5 réflexions sur “Napoléon justifie la « fureur populaire »”

  1. Esprit critique

    Tellement qu’il sent mauvais, ce texte de Napoléon nécessiterait des pages de commentaires.
    – « Dans les temps réguliers et tranquilles, chacun a son bonheur. Le cordonnier est aussi heureux dans sa boutique que moi sur le trône ; le colonel jouit autant que le général. »
    Bien entendu Napoléon n’a jamais lu le Meilleur des mondes, par contre l’auteur de la célèbre dystopie connaissait l’histoire du petit corse complexé.
    – « Pour son chien, tout homme est Napoléon. D’où la grande popularité des chiens.» (Aldous Huxley)

  2. Peut-être faut-il déjà ne pas confondre «fureur populaire» et terreur. Le mot terreur entendu ici dans le sens de terrorisme, qui désigne l’usage de la violence par certaines organisations politiques pour atteindre leurs objectifs. Le mot terrorisme (=> terroriste) apparait lors de la Révolution française avec le régime de la Terreur. L’usage de la terreur (épouvante) à des fins politiques est évidemment bien plus ancien.
    Napoléon était un dictateur, du moins dans le sens des dictateurs romains. Selon lui la Terreur est dans «la force des choses et dans l’esprit des hommes». De plus «Point de bouleversement politique sans fureur populaire […] Règle générale : jamais de révolution sérieuse sans terreur.» Heureusement l’Histoire nous montre qu’il peut en être autrement.

    1. Je ne sais plus qui a dit « Napoléon c’est Hitler sans la Shoah ». Bien sûr une telle affirmation met les fans du petit corse dans une fureur sans nom. En attendant, comme bien d’autres et encore aujourd’hui, Napoléon avait une sombre idée de la «nature humaine». Or de cette chose nous n’en savons finalement pas grand chose. Si ce n’est que l’homme est un animal social. La psychologie des foules reste une théorie, qui se perd dans une multitude de directions. Elle est issue de la psychologie sociale, la psychologie du «gros animal»… certes intéressante, mais.

  3. Didier BARTHES

    L’Histoire est un drame…. toujours, l’espèce est violente, le groupe est toujours source de menaces et de négations des droits.

    1. « L’histoire est un drame, chaque génération a son drame. Il y a des drames qui se terminent bien, d’autres qui se terminent très mal. Nous en savons quelque chose en ce siècle. » (Marc Fumaroli)

      Bonjour Didier Barthès. Un drame, une comédie… ça dépend du point de vue et du tempérament de celui qui juge, ici l’Histoire.

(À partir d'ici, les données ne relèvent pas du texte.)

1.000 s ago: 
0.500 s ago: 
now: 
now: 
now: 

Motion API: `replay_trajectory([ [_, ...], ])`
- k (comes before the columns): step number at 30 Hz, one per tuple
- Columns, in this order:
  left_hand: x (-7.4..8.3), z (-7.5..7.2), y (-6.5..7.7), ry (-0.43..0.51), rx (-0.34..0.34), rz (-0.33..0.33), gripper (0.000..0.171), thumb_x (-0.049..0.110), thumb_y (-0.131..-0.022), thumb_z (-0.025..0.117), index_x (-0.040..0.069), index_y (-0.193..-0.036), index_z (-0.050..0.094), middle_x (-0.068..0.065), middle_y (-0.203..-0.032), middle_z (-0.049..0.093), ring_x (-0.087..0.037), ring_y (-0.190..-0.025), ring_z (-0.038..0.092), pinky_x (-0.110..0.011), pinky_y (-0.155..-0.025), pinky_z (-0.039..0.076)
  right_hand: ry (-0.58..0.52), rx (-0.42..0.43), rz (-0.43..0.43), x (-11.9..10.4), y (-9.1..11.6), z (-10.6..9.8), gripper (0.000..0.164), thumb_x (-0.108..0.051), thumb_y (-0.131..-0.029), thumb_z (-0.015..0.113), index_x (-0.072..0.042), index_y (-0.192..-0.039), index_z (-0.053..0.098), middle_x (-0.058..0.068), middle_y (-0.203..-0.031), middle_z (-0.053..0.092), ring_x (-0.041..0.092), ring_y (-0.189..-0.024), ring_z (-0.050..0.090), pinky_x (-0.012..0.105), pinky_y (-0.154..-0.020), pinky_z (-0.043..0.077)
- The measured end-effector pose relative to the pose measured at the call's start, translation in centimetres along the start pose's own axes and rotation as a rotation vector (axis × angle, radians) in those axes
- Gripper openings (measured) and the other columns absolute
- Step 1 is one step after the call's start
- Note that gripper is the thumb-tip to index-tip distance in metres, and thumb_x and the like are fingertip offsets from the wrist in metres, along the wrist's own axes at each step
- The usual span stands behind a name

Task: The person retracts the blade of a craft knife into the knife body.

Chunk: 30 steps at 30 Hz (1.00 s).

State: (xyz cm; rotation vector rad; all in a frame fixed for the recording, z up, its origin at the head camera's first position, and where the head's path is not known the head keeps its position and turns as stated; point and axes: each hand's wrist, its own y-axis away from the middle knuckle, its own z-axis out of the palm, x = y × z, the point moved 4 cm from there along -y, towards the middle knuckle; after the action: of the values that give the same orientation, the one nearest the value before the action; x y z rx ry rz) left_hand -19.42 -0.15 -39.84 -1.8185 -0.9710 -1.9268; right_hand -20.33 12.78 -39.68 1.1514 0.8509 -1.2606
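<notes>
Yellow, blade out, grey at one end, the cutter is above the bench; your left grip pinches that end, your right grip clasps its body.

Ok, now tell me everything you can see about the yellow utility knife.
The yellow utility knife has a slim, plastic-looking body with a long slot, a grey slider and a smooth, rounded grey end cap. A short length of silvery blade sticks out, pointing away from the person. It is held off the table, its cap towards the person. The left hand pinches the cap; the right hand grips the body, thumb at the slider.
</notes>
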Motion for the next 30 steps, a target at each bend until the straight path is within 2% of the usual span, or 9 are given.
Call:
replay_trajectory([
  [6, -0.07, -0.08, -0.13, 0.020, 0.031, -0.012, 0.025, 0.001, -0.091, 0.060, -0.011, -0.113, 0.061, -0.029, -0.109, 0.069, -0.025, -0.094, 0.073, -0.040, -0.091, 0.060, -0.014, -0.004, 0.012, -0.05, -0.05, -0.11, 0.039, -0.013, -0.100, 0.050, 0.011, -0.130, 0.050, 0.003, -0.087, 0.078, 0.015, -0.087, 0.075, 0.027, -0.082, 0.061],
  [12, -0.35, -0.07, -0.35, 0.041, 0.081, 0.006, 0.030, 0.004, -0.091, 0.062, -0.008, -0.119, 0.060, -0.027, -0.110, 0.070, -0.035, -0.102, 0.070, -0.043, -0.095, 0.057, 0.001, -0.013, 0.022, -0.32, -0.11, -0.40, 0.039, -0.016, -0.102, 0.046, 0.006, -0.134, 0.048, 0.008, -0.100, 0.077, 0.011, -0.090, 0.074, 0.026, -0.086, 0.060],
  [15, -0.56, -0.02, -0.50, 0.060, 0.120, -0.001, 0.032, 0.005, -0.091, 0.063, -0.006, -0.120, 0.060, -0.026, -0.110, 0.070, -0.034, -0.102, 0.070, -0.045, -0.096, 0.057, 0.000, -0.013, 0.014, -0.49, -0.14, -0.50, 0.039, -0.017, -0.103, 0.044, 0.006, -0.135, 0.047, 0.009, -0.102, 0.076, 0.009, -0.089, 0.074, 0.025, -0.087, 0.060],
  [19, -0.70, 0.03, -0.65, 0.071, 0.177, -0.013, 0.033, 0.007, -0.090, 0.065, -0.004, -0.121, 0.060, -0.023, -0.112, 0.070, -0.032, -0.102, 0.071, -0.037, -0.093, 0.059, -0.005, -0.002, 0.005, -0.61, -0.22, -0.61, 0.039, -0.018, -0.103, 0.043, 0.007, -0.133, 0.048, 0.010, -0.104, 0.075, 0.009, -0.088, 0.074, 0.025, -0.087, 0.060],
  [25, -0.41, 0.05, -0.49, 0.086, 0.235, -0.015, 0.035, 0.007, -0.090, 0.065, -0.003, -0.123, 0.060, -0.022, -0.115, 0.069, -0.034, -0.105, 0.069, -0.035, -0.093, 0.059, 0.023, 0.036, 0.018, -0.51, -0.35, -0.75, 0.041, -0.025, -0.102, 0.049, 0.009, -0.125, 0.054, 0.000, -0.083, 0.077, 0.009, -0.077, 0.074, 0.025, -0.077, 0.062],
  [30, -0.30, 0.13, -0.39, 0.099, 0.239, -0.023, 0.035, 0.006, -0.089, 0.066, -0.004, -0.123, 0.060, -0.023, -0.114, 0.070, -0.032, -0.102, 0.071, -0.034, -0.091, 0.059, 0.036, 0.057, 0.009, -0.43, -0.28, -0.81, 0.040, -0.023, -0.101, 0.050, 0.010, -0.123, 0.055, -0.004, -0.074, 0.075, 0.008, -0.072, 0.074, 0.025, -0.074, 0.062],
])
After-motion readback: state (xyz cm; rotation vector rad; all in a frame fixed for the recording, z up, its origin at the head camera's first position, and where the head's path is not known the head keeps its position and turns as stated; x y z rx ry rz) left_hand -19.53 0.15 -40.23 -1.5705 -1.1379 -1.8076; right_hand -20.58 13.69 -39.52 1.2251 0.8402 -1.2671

On peut toujours penser que la foule (le «gros animal» de Platon) est plutôt bête. Mais heureusement pas toujours.
      La marche du sel en 1930, la marche sur Washington en 1963, ne sont là que deux exemples d’évènements ayant changé le monde (révolutions) sans pour autant avoir recours à la violence. Pensons également à tous ces évènements joyeux rassemblant des milliers de personnes. Même si personnellement je n’aime pas, je préfère de loin voir des milliers de gens faire la fête parce que les Bleus ou les Verts ont gagné, plutôt que les voir se battre et se déchaîner sur les uns ou les autres.